DJO Staar Surgical Collamer Lens Gets FDA Expedited Review 

July 1, 2003 8:05am


MONROVIA, Calif. (Dow Jones)--Staar Surgical Co. (STAA) said the Food and Drug Administration granted expedited review status to its premarket application for the Collamer ICL implantable contact lens. 

If the FDA approves the application, Staar will be allowed to market the lense in the U.S. for the reduction of myopia, or nearsightedness. 

In a press release Tuesday, the company said it believes it will be the first to market this vision-correction technology in the U.S. 

Staar Surgical submitted the final portion of the  premarket application May 8. The company has received approval to sell the implantable lens in 37 countries. 

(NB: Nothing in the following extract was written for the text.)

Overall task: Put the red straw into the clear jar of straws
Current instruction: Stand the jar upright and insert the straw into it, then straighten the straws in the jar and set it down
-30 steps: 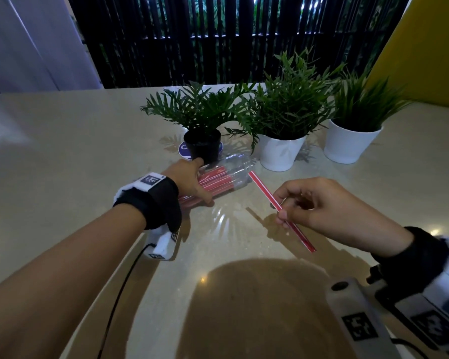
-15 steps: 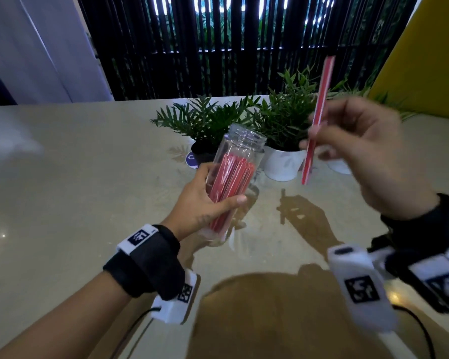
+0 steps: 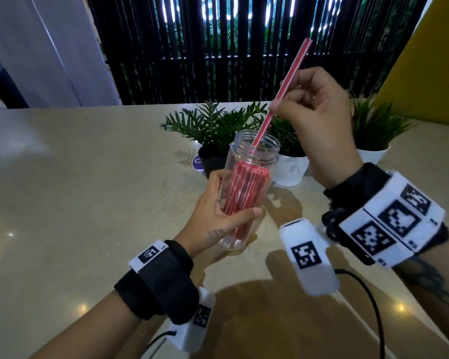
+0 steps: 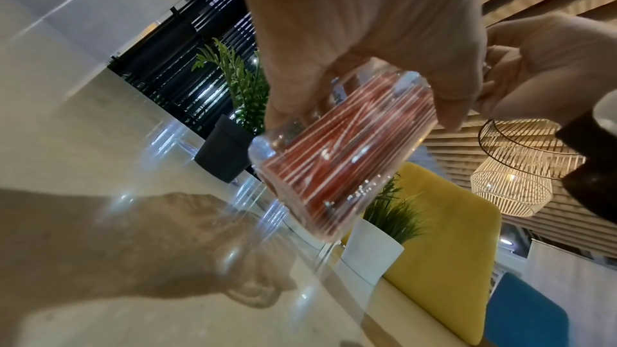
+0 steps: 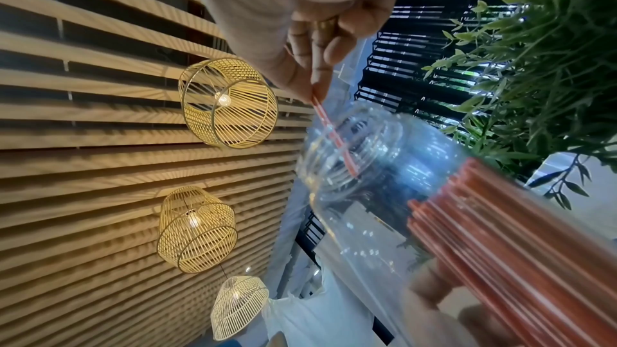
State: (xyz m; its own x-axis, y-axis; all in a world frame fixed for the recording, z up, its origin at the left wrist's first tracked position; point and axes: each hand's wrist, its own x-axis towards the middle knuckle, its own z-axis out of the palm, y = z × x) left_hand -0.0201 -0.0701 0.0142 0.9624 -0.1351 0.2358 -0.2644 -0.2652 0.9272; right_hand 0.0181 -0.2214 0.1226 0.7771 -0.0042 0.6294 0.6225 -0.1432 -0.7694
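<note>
Your right hand (image 3: 314,120) pinches the red straw (image 3: 283,92) at upper right of centre — its lower tip sits just inside the mouth of the clear jar (image 3: 246,187). Your left hand (image 3: 213,218) wraps the jar, tilted, above the table (image 3: 75,190) — potted plants (image 3: 213,125) behind.

The clear jar (image 3: 246,187) is tall, plastic and lidless, tilted slightly, lifted off the table, and packed with a bundle of red straws (image 3: 244,195) reaching its shoulder. The red straw (image 3: 280,93), thin with white stripes, slants down-left, its lower tip just inside the jar's open mouth.
</note>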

Recently, the company touted a study of nearsighted patients published in the May issue of the ophthalmology journal Cornea. The study found that Staar's lenses outperformed Visx Inc.'s (EYE) Lasik laser surgery on all measures, and showed that, after six months, 7% of myopic patients with the implanted lenses had gained two or more lines on the standard eye chart, while only 3% of Lasik patients had gained two or more lines. 

Cornea's Web site said the study was performed by two doctors who are consultants to Staar Surgical. 

Staar is also enrolling patients in clinical trials of its hyperopic ICL, which corrects farsightedness, as well as its toric ICL, which reduces nearsightedness combined with astigmatism. 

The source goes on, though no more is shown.